Grupo Aeroportuario del Sureste, S. A. B. de C. V. (NYSE:ASR) Q1 2024 Earnings Call Transcript April 23, 2024

Grupo Aeroportuario del Sureste, S. A. B. de C. V. isn't one of the 30 most popular stocks among hedge funds at the end of the third quarter (see the details here).

Operator: Good day, ladies and gentlemen, and welcome to ASUR’s First Quarter 2024 Results Conference Call. My name is Sherry, and I will be your operator. At this time all participants are in a listen-only mode. [Operator Instructions] As a reminder, today's call is being recorded. Now, I would like to turn the call over to Mr. Adolfo Castro, Chief Executive Officer. Please go ahead, sir.

Adolfo Castro: Thank you Sherry. And good morning everyone.

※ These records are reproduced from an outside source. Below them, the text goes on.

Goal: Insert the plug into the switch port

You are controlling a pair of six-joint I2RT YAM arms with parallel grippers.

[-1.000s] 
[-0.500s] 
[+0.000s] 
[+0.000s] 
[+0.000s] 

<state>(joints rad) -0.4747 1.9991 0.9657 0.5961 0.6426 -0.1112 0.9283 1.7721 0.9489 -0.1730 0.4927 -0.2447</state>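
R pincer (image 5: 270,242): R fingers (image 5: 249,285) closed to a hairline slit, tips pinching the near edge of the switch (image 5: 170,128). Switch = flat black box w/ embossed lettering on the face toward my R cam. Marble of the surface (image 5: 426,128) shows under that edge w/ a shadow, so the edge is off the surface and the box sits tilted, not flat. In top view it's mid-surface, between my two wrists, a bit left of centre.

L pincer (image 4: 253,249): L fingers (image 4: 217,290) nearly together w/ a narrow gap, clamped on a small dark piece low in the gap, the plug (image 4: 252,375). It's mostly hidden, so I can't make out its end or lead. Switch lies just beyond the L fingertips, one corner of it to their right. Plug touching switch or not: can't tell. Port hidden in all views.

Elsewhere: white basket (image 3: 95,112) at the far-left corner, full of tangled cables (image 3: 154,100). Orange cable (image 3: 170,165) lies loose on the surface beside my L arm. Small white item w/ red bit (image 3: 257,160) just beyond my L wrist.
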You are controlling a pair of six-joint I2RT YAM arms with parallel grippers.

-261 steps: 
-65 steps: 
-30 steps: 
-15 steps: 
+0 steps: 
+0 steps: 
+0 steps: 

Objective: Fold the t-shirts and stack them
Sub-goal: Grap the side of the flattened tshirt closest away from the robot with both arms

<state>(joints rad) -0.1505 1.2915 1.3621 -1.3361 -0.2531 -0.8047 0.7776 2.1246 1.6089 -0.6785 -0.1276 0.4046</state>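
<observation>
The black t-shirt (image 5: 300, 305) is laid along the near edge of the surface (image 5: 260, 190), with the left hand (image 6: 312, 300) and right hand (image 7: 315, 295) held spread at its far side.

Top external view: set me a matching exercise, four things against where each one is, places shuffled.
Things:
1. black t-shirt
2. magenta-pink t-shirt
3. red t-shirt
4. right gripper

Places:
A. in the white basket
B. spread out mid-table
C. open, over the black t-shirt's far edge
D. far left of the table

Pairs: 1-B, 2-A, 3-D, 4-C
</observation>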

Before I begin discussing our results, let me remind you that certain statements made during this call may constitute forward-looking statements which are based on current management expectations and beliefs and are subject to several risk and uncertainties that could cause actual results to differ material, including factors that may be beyond our company's control. As usual, additional details about our quarterly results can be found in our press release, which was issued yesterday after market close and is available on our website in the Investor Relations section. Following my presentation, I will be available for Q&A. Moving on to the review of ASUR's operational and financial performance for the quarter.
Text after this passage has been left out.